After the U.S. delegation returned to Washington and Rep. Weldon reported his findings to the House Armed Services Committee, naysayers immediately argued that Moscow would use U.S. taxpayer dollars to fund its military experiments, which were in direct violation of the 1972 ABM Treaty (still in existence at the time). If indeed the S-500 had been developed and it had lived up to Russians expectations, as described, it would have violated the ABM Treaty’s 1997 demarcation agreements, which allowed for only short range or “tactical” anti-ballistic missile systems.At the time, the S-400 and its upgraded version, the Antey-2500, were barely below the demarcation threshold. The Russians claimed that the S-500 would outperform S-400 by a wide margin.
Nevertheless, the Pentagon began examining options for a joint missile defense system, one that would strengthen political, military, and economic ties between the two nations. Jacques Gansler, Under Secretary of Defense for Acquisition, Technology, and Logistics, attempted to quell dissent by stating that such a collaborative system would not replace U.S. efforts to build its own national missile defense system. As Gansler put it, the S-500 would be a “compliment to our systems, rather than a replacement.” Many missile defense proponents in the U.S. understood that such a collaboration would encourage both nations to move away from the archaic 1972 ABM Treaty.

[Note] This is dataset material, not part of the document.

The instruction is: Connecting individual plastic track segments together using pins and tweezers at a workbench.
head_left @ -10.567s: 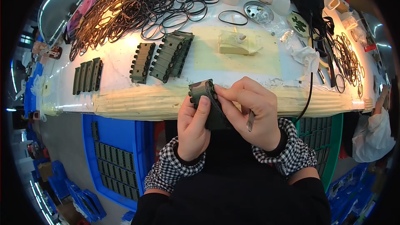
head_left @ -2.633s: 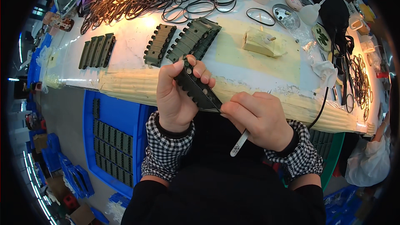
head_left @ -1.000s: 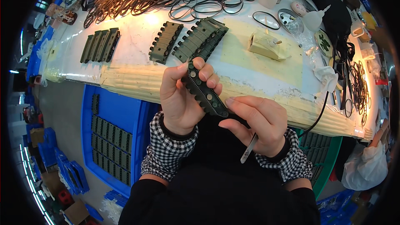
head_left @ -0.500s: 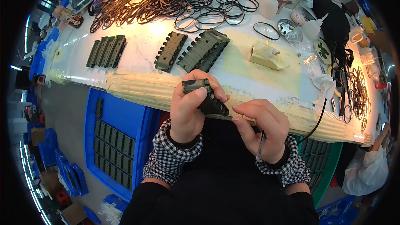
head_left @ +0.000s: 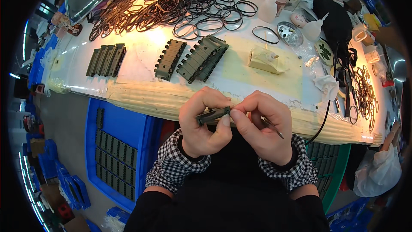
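In front of the table edge, my left hand [head_left: 196, 131] grips a dark green ribbed plastic part [head_left: 211, 116] between fingers and thumb. My right hand [head_left: 268, 131] is closed, with thumb and fingertips pinched at the right end of that part; whatever is between them is too small to make out. A slim metal tool [head_left: 274, 128] is tucked within the right hand, its tip sticking out by the palm. On the table beyond stand matching green parts: a row [head_left: 106, 61] at left, a block [head_left: 170, 60] in the middle and a stack [head_left: 202, 59] beside it.
A heap of black rubber bands [head_left: 171, 4] covers the back of the table. To the right are a taped block [head_left: 266, 59], white squeeze bottles [head_left: 315, 26] and a metal dish [head_left: 289, 33]. Below stand a blue crate [head_left: 116, 146] and a green crate [head_left: 337, 176] holding parts.
My right hand has moved left to meet the part's end. My left hand has turned the part lengthwise toward it and lowered it slightly. The view has shifted a little.
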`<state>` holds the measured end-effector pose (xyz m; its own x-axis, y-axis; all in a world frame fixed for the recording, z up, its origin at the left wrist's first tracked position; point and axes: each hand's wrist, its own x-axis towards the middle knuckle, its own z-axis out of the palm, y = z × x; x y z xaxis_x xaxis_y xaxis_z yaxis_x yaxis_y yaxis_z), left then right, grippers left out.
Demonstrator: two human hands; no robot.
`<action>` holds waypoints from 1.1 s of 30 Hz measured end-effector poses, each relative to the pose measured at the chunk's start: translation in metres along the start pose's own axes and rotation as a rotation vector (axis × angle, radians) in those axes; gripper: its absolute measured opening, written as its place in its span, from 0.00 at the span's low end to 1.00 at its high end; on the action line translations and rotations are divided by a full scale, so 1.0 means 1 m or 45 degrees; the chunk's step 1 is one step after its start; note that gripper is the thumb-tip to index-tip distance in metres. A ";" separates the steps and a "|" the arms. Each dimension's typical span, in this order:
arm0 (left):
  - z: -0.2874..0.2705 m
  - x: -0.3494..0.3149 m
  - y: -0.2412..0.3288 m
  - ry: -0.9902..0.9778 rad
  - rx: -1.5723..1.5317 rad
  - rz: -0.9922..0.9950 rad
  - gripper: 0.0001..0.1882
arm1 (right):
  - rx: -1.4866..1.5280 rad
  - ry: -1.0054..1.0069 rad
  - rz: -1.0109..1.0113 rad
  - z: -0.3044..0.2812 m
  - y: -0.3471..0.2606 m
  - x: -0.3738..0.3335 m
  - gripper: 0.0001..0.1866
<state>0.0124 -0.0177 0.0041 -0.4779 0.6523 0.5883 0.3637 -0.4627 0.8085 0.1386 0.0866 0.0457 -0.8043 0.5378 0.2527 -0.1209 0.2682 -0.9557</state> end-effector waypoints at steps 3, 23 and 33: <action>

Moscow ended the debate in early 2001 by rejecting the U.S. proposal for cooperation. In April 2001, however, Russian President Vladimir Putin announced the future exportation of the S-500 to Europe and elsewhere in order to counter U.S. efforts to build a NATO-wide missile defense network.
Addressing the House Armed Services Committee in July 2001, Rep. Weldon expressed his dissatisfaction with the Russian Defense Ministry. According to Weldon, the Russians had attempted to cover up the fact that its S-500 plans were in open violation of the ABM Treaty: “Nobody is involved with Russia as much as I am, but I can tell you, there are people in the Russian Defense Ministry I don’t trust. . . . There’s a pattern here of deliberate attempts to mislead America and the allies on what Russia’s ultimate plans are.” Weldon stressed that the U.S. needed to stick to President Ronald Reagan’s theory of “trust, but verify.”
Nevertheless, Weldon and others continued to push for a joint U.S.-Russian system incorporating the S-500 design. In May 2004, two years after the U.S. withdrew from the ABM Treaty, the Congressman traveled to Moscow and reiterated his offer: “You designed the S-500 system but lack money. We can build it together.” Weldon emphasized that such a system would protect both the U.S. and Russia from the growing threat of weapons of mass destruction from Asia, the Middle East, and elsewhere. At present, however, there is no evidence that Russia plans to collaborate with the U.S. on the S-500.
Although sharing a similar designation, the relationship between this new S-500 and the S-500U project of the 1960s is unclear. The S-500U multichannel antiaircraft system was a 1968 initiative by the National Air Defense Troops, Navy, Ministry of the Radio Industry and Ministry of the Shipbuilding Industry to create a unified complex for the National Air Defense Troops, Navy and Ground Troops. Missiles of the S-500U complex were supposed to engage enemy aircraft at a range up to 100 km. The S-500U SAM complex project was rejected by the Ground Troops, which had a requirement to engage not only enemy aircraft, but also short range ballistic missiles. Consequently the S-300 family [SA-10 and SA-12] was developed instead.